FOLHA DE SP - 06/12
Críticos do governo não dizem, na maioria, que o país vai quebrar, mas que se asfixia lentamente
AS
CRÍTICAS azedas, amargas ou mesmo vitriólicas (sulfúricas) ao governo
podem sugerir a quem acompanha mais à distância o debate econômico que o
Brasil está à beira de quebrar de modo operístico.
Pode ser que
um ou outro crítico queira sugerir isso mesmo. No mais, há no máximo
enorme irritação com o desperdício amadorístico de tempo, os cinco ou
seis anos em que o Brasil crescerá algo em torno de 2,5%, por aí, devido
em grande parte a uma política econômica ruim. Ou com o fato de que o
país não tem se preparado para crescer mais rápido mais adiante.
Mudanças importantes, seja o freguês "desenvolvimentista", de "esquerda"
ou "liberal", "de direita", demoram para ser feitas e fazer efeito:
anos, meia década, uma década.
Uma década e meia de catástrofes e
desastres, hiperinflações e quebras de fato, com mendigagens no FMI,
talvez nos tenham deixado viciados em emoções fortes, insensíveis a tons
de cinza (e cinza a coisa está, bem nublada).
A polarização
política emburrecida entre PT e PSDB reforçou a tendência ao
claro-escuro desinteligente (nada contra polarizações inteligentes,
note-se de passagem).
Reconheça-se que os contrastes não terminam
aí. Ao fim do governo de Dilma Rousseff, o Brasil terá passado por
quatro anos de crescimento abaixo do medíocre, mas com uma das menores
taxas de desemprego da história, consumo crescendo a pelo menos o dobro
do crescimento do PIB (mas em ritmo cadente) e renda em alta (cada vez
menor), em especial a dos mais pobres.
Como diz o lugar-comum recente, "a economia vai mal, mas o povo vai bem".
Como
isso é possível? Não é possível. Há uma ou outra extravagância ainda
não inteiramente explicada. Por exemplo, o desemprego muito baixo; o
aumento veloz da renda das famílias, não muito coerente com a alta do
PIB, da economia.
Ainda assim, não é possível que o povo continue
"bem", e a economia, "mal". A recíproca também não é verdadeira: que o
crescimento econômico dependa do esfolamento do couro de trabalhadores
ou pobres em geral.
Os sinais de que esse descasamento não é
duradouro (não é "sustentável") estão ficando evidentes. No "agregado",
no conjunto, tudo somado, endividamo-nos cada vez mais.

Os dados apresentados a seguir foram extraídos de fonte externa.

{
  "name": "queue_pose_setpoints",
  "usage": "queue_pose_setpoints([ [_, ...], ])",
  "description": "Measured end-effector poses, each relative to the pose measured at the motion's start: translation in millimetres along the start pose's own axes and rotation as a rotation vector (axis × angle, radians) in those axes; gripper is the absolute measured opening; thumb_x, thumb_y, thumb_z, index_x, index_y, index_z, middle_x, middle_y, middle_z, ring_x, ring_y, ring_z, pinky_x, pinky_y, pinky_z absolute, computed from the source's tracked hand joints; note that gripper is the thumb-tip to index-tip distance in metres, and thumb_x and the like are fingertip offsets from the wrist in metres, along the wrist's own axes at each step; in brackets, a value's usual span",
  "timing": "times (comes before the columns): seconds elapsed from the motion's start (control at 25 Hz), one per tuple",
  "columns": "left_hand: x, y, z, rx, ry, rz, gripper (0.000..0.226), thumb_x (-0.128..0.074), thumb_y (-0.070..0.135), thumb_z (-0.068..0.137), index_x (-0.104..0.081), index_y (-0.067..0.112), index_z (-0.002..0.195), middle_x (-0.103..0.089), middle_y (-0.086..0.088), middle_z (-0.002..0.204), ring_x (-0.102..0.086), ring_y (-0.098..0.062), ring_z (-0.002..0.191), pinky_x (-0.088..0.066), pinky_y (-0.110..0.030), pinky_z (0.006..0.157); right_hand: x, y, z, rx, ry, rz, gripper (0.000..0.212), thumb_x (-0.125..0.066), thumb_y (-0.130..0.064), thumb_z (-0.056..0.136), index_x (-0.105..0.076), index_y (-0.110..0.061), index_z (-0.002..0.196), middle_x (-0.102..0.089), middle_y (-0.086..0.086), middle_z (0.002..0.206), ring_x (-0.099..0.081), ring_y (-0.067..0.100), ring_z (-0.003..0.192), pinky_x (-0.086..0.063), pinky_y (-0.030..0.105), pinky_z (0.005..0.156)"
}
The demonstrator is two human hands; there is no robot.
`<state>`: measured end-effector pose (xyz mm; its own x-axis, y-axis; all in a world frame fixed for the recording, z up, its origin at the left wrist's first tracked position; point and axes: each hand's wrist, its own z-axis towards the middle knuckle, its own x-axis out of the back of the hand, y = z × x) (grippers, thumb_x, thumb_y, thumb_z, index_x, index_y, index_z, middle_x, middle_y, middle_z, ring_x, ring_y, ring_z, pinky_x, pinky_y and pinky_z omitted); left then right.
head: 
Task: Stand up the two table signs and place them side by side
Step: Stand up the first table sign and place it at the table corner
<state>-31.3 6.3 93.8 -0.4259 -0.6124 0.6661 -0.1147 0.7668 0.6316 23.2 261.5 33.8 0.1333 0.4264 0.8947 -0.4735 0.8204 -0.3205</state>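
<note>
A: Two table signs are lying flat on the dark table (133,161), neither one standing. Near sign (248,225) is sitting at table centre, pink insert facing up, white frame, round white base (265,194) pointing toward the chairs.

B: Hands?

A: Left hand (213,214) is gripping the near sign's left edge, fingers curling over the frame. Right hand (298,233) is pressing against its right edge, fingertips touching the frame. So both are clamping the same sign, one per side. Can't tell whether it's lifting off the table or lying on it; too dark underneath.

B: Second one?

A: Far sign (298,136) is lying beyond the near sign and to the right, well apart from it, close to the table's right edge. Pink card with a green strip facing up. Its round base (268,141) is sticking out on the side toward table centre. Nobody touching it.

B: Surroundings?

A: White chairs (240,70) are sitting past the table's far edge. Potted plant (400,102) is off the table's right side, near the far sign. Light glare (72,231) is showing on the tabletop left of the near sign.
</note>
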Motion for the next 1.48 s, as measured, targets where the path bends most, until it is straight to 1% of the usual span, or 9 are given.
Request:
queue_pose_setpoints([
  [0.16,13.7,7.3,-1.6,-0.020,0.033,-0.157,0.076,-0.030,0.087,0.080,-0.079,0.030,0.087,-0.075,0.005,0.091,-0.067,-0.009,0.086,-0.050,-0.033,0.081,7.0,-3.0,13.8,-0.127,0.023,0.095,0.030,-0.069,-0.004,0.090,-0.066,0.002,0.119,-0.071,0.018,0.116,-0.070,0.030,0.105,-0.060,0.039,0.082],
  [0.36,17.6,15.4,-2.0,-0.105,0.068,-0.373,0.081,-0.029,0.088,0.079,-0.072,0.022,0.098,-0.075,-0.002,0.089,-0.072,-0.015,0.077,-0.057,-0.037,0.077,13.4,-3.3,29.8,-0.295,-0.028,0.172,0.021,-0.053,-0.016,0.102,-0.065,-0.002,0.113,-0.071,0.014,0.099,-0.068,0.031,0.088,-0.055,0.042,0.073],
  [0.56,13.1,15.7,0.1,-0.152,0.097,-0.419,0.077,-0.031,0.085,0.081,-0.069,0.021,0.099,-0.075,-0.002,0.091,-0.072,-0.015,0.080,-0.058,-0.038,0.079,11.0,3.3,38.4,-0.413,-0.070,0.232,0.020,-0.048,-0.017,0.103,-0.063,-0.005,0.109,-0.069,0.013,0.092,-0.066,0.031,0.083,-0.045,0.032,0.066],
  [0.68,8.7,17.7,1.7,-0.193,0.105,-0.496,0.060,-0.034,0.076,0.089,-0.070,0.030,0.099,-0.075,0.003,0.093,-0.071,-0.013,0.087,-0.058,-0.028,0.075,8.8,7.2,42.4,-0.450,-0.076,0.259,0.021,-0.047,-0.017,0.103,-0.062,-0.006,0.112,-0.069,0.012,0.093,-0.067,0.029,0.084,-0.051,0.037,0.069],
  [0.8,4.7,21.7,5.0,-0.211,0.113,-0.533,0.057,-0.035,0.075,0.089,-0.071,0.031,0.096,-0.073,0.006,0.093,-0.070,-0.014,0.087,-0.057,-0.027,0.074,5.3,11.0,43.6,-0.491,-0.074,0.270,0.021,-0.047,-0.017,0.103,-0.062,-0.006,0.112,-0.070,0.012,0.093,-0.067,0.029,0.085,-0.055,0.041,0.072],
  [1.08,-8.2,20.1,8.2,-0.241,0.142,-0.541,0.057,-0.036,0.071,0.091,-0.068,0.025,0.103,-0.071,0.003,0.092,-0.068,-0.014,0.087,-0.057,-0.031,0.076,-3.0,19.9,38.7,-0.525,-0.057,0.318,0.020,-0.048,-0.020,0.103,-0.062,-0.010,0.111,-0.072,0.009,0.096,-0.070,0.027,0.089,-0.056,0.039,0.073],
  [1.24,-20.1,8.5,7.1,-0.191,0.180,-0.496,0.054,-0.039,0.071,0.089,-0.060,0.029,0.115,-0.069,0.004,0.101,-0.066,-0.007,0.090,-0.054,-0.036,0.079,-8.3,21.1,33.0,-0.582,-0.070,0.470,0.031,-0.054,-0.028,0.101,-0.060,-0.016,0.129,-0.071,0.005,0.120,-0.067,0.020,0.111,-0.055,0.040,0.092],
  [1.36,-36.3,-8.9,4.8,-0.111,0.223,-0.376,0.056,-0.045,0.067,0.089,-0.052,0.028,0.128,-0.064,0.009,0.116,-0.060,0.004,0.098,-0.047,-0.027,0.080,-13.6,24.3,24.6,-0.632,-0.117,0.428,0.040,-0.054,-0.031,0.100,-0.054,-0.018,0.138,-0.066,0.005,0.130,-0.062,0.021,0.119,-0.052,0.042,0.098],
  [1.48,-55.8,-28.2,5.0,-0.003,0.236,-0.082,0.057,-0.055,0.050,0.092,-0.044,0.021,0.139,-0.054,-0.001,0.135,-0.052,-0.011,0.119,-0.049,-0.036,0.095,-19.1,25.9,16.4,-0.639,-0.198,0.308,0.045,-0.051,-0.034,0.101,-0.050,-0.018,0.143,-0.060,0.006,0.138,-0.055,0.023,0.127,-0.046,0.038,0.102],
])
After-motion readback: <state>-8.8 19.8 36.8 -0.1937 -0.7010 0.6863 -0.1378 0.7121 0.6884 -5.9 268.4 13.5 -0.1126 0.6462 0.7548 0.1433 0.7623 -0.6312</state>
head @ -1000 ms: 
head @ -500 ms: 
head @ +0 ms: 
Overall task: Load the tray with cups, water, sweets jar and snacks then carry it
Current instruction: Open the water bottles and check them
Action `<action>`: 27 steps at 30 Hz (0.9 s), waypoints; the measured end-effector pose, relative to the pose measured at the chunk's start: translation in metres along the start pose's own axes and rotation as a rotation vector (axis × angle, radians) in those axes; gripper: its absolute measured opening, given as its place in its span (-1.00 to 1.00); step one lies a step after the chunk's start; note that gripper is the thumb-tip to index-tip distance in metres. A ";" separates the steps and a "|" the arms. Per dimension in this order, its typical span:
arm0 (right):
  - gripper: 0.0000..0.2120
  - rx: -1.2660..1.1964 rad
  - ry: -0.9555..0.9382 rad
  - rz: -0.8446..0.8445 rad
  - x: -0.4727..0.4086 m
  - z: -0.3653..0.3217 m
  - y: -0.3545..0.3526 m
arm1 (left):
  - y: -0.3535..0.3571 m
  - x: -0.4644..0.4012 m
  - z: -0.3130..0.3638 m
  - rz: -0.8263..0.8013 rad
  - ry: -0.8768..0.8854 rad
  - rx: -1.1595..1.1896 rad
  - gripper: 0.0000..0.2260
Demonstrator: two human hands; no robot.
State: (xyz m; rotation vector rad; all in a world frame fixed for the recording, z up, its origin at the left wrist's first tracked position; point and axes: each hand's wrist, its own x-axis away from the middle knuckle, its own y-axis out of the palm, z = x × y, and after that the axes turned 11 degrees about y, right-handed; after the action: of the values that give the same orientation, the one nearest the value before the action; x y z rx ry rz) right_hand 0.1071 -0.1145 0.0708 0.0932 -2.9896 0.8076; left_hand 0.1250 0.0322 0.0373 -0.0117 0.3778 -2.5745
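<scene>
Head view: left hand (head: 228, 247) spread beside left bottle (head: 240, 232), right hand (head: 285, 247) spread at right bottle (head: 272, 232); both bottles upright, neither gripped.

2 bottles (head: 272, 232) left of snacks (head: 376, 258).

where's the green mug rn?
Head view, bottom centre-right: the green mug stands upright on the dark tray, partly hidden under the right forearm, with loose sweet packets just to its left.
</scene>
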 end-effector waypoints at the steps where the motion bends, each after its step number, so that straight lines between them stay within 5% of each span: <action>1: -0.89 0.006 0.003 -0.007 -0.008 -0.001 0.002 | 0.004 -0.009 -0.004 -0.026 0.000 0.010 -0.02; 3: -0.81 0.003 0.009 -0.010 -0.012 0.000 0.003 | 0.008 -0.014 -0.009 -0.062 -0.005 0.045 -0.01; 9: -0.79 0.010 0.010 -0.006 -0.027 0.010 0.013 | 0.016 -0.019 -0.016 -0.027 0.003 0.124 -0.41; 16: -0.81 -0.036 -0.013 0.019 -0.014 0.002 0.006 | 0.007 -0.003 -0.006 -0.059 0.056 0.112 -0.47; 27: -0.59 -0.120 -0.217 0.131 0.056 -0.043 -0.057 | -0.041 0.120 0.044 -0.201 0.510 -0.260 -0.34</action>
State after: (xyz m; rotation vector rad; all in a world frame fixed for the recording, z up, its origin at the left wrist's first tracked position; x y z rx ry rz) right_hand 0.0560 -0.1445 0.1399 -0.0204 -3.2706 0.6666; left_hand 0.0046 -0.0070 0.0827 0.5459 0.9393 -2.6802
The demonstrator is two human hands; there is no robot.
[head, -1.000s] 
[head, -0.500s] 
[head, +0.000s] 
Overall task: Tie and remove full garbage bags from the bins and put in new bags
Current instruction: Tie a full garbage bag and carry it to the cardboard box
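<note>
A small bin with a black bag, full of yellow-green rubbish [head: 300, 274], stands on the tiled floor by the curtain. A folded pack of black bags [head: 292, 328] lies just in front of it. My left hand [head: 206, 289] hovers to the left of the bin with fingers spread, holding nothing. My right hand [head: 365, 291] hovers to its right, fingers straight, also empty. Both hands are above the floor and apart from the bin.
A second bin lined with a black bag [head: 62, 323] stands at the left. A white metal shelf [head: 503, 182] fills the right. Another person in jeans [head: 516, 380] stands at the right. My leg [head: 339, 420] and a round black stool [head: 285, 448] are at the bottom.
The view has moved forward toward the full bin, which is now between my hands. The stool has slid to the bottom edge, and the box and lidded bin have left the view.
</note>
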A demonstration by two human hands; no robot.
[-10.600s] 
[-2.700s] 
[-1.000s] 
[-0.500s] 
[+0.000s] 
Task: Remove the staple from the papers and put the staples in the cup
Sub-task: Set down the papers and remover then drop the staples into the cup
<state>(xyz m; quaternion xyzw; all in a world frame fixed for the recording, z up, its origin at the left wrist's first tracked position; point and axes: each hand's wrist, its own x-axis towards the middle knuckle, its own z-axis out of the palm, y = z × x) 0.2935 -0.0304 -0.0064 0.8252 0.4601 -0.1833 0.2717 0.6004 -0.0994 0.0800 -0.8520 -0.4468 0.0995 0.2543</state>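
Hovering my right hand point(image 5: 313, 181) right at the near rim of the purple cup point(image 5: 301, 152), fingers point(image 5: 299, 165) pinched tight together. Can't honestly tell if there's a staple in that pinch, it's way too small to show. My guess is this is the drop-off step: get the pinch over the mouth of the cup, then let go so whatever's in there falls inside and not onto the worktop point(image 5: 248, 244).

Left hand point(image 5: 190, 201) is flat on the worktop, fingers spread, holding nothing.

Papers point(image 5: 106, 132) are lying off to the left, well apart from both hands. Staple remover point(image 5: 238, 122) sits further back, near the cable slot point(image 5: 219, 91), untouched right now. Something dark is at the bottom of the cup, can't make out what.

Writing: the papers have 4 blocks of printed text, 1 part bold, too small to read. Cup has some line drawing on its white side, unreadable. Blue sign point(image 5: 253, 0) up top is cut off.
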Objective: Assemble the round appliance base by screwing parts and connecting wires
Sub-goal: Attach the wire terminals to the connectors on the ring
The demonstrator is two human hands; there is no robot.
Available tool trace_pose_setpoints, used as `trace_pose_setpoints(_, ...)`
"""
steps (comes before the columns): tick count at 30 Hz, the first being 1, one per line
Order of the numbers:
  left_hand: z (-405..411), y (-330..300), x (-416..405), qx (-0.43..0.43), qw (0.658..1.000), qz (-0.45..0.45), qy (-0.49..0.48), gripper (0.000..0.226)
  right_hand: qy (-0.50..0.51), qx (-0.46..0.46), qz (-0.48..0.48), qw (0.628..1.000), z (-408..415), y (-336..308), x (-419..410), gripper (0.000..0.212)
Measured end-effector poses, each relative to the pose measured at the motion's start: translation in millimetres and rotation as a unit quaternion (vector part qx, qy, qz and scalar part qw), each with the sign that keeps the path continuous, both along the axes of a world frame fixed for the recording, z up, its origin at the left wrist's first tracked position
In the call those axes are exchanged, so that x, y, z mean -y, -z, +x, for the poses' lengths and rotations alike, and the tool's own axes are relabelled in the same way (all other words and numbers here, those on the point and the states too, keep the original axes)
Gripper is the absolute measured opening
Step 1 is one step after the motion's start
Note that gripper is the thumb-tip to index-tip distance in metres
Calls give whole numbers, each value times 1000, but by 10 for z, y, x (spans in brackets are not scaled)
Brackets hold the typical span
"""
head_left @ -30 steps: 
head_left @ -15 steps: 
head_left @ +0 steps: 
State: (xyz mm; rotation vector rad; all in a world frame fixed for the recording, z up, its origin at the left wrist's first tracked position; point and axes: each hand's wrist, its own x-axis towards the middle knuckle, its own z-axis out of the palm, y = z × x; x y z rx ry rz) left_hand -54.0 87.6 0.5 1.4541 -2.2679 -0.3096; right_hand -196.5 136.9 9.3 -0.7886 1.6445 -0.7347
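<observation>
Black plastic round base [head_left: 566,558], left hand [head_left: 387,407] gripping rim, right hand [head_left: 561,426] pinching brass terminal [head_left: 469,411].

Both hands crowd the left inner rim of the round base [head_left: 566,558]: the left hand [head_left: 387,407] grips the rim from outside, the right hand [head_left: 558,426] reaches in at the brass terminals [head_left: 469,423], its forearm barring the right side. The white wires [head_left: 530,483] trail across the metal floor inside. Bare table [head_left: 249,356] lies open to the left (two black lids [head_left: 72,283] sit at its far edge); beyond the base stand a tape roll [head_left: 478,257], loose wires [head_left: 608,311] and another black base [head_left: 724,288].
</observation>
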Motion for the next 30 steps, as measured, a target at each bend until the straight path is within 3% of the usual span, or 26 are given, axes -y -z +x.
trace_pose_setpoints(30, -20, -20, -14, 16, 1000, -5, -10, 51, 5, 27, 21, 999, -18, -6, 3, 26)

A dívida do
governo cresce, a dívida das famílias cresce, nosso passivo com o
exterior cresce (cada vez mais, desde 2007, compramos mais do que
vendemos lá fora: nosso deficit externo cresce).
A inflação é um
sintoma desses excessos, sintoma que de resto deixa sequelas, que podem
redundar numa combinação de juros mais altos (dívida mais cara e
crescendo mais rápido pelo menos em termos absolutos) e produtos mais
caros (com o que nosso deficit externo cresce ou cai pouco), entre
outros muitos problemas.
Juros e dólar mais caros, no fim das
contas, são um sinal de que os credores do governo e os do país estão
menos dispostos a financiar nossos desequilíbrios, um deles sendo a
economia que vai mal com o povo "bem" (e que "bem" é esse, afinal?).
O
crescimento baixo, persistente, vai esgotar as possibilidades de
financiar melhorias sociais, por meio do mercado ou de transferências do
governo. O resto é ilusão, mágica politiqueira.